I agree that Alito is the most dangerous of the bunch. Scalia is a ranter, and Thomas is deeply resentful; but Alito is one of those guys who tried all his life to get into the Club, and now that he’s in it, nobody else gets a break. They’ll just have to work hard like he did. I wouldn’t be suprised if he thought that only property owners should get a vote.
And Roberts, yeah, my worry about Roberts all along was that he was a business guy, and would always vote for the rights of businesses over the rights of individuals. Which is what saved us here, as business needed the subsidies to continue.
shortstop
@Paul in KY: An inspired idea.
JGabriel
@Valdivia:
I thought Kennedy was probably the fourth vote, given his vote against the ACA in the last case that was brought against it. That said, your idea sounds feasible too, with one caveat – Roberts really doesn’t like the ACA. He knows it’s constitutional, and he’s not going to vote against the companies making or saving money from it, but he doesn’t like it.

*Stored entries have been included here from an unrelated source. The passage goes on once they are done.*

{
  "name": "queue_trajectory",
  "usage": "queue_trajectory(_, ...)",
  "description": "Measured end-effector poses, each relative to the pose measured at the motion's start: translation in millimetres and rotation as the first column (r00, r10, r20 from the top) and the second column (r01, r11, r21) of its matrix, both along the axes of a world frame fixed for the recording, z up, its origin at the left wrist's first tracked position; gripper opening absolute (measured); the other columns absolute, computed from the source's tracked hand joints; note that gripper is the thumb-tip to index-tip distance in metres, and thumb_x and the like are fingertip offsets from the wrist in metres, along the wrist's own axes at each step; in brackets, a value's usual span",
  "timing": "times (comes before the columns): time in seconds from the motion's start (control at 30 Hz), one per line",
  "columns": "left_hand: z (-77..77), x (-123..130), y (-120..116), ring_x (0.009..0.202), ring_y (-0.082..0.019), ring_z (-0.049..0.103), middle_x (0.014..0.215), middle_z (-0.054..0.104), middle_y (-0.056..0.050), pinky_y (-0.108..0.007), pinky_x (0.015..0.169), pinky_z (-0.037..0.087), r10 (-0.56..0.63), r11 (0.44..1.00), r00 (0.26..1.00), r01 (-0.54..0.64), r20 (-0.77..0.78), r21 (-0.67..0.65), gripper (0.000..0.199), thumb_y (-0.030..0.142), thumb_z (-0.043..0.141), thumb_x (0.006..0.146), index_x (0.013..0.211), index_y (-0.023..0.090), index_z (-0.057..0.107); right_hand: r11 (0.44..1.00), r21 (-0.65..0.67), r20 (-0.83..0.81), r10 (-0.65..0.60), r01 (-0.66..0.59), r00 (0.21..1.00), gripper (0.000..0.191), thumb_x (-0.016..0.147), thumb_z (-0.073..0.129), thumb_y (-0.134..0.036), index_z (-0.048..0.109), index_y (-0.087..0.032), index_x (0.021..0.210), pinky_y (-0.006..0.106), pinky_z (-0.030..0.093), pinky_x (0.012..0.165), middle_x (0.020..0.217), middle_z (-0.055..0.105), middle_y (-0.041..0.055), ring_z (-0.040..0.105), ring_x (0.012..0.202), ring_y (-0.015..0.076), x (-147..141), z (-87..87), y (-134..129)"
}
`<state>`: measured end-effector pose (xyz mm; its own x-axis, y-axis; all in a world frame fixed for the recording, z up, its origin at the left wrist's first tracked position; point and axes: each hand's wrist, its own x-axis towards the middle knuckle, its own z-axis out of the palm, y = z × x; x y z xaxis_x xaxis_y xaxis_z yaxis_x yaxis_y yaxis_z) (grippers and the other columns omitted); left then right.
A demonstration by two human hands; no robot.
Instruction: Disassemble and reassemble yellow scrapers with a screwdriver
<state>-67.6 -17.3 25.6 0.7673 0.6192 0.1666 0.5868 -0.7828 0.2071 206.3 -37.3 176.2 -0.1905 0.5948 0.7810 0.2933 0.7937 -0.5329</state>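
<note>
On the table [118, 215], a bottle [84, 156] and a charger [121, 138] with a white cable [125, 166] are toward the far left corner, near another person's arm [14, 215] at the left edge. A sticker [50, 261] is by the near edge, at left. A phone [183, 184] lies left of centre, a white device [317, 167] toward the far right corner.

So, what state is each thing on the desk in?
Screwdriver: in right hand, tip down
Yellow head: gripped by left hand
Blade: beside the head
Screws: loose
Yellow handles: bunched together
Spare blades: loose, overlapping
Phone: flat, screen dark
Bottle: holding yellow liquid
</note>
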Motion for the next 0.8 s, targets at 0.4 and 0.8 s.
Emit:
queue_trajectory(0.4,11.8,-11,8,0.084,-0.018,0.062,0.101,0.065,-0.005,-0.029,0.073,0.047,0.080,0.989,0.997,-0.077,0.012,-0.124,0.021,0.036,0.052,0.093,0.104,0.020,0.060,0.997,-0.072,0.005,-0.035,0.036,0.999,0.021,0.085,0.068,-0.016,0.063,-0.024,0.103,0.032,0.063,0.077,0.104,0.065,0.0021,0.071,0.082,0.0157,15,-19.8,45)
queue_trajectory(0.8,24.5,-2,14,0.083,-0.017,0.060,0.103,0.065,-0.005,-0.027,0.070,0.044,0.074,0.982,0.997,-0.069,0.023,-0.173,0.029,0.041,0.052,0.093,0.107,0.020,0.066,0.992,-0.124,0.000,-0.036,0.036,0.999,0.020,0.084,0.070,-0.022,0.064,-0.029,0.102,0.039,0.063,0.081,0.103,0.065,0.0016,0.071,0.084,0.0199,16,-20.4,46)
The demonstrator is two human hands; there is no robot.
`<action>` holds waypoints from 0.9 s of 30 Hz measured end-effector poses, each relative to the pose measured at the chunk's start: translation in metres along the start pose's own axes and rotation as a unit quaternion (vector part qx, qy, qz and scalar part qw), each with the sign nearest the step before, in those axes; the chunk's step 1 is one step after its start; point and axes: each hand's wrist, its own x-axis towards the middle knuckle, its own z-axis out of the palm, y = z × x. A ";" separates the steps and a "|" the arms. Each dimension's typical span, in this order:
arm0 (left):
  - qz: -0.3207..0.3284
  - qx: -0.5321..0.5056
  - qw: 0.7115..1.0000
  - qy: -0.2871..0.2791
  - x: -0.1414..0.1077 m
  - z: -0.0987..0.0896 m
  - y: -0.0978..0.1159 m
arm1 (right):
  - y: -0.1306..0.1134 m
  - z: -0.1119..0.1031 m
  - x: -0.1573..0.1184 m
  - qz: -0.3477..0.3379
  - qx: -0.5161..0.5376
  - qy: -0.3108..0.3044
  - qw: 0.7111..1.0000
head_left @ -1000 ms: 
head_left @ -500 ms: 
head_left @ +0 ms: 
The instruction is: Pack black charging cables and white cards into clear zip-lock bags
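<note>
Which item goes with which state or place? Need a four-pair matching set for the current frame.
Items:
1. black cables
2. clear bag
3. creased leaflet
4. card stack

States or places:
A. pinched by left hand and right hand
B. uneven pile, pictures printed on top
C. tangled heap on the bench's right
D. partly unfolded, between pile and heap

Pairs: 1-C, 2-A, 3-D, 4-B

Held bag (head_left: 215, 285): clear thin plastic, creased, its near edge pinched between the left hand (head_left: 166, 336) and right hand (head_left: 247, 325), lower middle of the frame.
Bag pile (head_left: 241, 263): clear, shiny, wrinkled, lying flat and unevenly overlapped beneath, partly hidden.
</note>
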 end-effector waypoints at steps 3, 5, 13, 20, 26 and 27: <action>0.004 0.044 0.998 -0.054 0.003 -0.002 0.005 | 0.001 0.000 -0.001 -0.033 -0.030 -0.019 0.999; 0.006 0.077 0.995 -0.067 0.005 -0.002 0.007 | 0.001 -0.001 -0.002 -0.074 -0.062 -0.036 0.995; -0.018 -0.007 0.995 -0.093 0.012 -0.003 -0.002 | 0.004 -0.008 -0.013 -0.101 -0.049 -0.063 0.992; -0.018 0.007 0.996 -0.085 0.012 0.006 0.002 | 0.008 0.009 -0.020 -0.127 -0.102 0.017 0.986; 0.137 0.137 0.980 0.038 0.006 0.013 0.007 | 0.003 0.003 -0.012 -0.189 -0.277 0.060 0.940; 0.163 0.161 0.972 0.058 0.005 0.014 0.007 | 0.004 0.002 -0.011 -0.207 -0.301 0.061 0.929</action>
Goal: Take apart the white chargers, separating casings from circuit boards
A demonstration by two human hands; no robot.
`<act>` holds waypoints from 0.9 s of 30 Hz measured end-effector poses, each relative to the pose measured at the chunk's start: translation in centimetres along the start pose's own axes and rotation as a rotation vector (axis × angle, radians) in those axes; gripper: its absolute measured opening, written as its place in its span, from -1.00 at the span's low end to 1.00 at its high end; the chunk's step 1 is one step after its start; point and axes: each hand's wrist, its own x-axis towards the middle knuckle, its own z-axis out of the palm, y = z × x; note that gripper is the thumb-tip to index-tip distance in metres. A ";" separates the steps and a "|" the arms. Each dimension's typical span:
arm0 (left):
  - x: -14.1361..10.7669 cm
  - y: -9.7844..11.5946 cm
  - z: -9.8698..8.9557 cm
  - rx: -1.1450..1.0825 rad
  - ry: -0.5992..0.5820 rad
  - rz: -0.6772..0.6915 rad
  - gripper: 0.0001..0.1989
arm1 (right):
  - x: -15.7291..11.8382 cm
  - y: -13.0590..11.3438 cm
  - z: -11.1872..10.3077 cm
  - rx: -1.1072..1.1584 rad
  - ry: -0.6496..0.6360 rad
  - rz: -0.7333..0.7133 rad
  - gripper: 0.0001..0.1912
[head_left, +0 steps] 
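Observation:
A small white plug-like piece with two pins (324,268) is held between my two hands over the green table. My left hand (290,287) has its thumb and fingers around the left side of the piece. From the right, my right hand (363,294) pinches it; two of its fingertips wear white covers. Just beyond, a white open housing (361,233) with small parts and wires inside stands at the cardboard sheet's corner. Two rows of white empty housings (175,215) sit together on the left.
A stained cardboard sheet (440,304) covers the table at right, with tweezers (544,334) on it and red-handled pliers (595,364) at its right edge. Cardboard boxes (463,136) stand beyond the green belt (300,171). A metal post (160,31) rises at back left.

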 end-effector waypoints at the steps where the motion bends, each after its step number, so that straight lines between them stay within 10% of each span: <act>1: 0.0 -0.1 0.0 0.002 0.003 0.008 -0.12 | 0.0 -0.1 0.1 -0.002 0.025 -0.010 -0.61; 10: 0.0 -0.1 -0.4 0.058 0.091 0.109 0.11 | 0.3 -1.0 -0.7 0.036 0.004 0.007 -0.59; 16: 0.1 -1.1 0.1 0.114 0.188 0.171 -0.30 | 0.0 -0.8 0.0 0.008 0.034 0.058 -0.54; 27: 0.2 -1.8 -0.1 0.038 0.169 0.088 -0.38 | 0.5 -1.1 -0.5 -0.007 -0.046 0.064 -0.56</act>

So I still think Kennedy was most likely the fourth vote to for hearing King v. Burwell – maybe because he wanted to correct his last vote now that the ACA is clearly helping people – but Roberts, voting to hear it just so he wouldn’t have to deal with the ACA ever again, is a reasonable speculation too.
Patricia Kayden
Thank goodness for those great decisions!! So happy. Boehner must be somewhere drinking himself silly.
Jerry O'Brien
@Cluttered Mind: Most Catholics probably think they know better than the Pope about something or other, but yeah, they usually try not to say it too loudly.
CONGRATULATIONS!
I agree with one part of Scalia’s dissent; Congress throws all the hard shit to the courts so they won’t have to make unpopular decisions.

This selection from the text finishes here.